→ **Materials provided**
*** Begin section ***
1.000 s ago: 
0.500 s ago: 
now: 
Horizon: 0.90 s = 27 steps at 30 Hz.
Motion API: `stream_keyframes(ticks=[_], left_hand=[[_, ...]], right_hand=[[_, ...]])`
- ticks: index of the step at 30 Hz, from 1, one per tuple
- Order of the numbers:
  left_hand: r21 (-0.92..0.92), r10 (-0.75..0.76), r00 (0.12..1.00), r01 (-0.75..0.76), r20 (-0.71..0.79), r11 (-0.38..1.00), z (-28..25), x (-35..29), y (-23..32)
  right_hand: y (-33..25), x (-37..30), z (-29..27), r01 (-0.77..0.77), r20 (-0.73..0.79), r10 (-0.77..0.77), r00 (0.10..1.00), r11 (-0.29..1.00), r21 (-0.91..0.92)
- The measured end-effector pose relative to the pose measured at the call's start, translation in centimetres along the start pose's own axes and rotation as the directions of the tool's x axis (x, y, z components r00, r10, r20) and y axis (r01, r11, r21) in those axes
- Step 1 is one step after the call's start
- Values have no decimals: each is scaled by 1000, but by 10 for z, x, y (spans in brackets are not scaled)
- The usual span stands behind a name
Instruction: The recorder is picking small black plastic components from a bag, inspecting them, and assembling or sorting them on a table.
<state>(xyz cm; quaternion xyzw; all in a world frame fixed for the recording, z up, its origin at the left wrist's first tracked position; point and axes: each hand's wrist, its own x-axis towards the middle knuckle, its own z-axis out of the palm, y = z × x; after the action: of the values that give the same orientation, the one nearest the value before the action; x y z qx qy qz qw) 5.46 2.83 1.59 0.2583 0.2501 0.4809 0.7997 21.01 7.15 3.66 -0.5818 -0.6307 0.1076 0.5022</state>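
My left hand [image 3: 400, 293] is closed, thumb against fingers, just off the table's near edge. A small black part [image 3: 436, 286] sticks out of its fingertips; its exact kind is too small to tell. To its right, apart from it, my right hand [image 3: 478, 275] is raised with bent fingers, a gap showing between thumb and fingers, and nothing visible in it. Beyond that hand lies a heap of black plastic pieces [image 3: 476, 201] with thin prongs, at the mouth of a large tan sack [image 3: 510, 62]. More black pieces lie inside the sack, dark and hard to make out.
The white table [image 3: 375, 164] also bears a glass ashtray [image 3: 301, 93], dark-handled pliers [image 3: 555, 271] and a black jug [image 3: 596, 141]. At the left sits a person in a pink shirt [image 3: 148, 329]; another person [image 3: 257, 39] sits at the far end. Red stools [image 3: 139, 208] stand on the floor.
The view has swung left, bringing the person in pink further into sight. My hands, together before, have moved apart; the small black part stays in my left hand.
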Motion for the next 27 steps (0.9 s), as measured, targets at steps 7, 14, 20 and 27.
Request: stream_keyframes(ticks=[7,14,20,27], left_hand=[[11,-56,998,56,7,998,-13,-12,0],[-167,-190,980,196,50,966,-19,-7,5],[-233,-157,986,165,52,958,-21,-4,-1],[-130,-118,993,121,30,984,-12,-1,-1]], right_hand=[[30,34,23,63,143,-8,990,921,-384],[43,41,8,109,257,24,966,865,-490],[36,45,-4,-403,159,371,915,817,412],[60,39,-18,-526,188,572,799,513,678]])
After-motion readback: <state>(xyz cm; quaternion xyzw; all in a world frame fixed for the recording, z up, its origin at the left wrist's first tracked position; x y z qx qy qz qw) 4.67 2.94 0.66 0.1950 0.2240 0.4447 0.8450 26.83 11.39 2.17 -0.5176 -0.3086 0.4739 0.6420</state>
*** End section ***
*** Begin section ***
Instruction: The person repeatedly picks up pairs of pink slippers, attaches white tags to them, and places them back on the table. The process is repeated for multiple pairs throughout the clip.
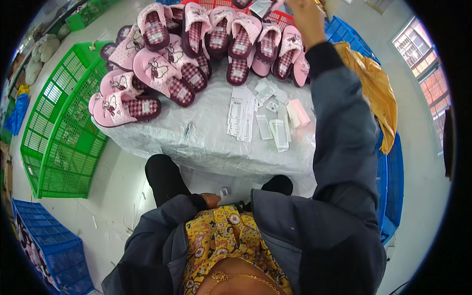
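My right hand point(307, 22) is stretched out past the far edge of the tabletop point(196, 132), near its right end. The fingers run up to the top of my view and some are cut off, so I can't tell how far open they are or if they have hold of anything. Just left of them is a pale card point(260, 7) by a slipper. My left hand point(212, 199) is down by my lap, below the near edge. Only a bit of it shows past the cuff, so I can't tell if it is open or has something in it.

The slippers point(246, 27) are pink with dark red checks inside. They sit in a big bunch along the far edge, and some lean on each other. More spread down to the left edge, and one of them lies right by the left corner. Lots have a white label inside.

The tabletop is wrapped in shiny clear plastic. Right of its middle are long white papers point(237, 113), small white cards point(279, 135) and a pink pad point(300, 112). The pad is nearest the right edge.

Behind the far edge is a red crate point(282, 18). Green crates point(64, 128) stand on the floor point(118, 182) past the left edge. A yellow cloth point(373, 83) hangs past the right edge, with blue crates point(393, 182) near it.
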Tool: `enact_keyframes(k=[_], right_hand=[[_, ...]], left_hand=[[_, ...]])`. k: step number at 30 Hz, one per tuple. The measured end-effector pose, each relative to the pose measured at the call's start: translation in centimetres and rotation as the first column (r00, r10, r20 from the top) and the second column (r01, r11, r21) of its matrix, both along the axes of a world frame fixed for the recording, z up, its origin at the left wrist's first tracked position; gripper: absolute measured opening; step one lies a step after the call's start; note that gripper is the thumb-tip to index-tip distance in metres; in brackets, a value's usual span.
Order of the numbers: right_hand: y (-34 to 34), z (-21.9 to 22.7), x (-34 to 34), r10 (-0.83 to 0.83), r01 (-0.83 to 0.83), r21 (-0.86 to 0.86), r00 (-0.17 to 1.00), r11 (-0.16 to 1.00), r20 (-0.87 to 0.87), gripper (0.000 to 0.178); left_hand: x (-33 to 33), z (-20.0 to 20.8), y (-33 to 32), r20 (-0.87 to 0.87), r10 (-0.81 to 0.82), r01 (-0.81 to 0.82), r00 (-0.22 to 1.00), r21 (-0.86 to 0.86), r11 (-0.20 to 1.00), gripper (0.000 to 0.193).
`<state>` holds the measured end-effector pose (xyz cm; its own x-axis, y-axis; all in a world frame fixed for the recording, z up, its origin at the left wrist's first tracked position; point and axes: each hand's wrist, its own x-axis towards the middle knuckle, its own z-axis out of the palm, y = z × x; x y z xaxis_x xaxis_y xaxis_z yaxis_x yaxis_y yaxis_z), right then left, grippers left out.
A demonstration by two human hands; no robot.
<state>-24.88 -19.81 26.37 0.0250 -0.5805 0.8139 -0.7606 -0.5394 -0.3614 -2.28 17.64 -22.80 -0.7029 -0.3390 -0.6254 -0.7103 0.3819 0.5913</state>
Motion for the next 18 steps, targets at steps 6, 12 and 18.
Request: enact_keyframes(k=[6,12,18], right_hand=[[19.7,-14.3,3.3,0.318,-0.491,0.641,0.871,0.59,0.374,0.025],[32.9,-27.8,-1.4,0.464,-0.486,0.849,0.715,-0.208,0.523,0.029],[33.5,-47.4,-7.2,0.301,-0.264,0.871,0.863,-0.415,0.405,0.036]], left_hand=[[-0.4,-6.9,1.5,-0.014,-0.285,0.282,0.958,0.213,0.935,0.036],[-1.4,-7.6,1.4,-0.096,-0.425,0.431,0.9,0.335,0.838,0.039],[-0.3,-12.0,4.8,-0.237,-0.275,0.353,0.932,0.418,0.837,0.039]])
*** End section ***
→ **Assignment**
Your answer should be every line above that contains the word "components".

→ **Exercise result**
- The measured end-effector pose relative to the pose measured at the call's start, translation in centimetres along the start pose's own axes and rotation as the directions of the tool's x axis (x, y, z components r00, r10, r20) and y axis (r01, r11, r21) in those axes
Instruction: The recorder is picking small black plastic components from a bag, inspecting them, and assembling or sorting them on a table.

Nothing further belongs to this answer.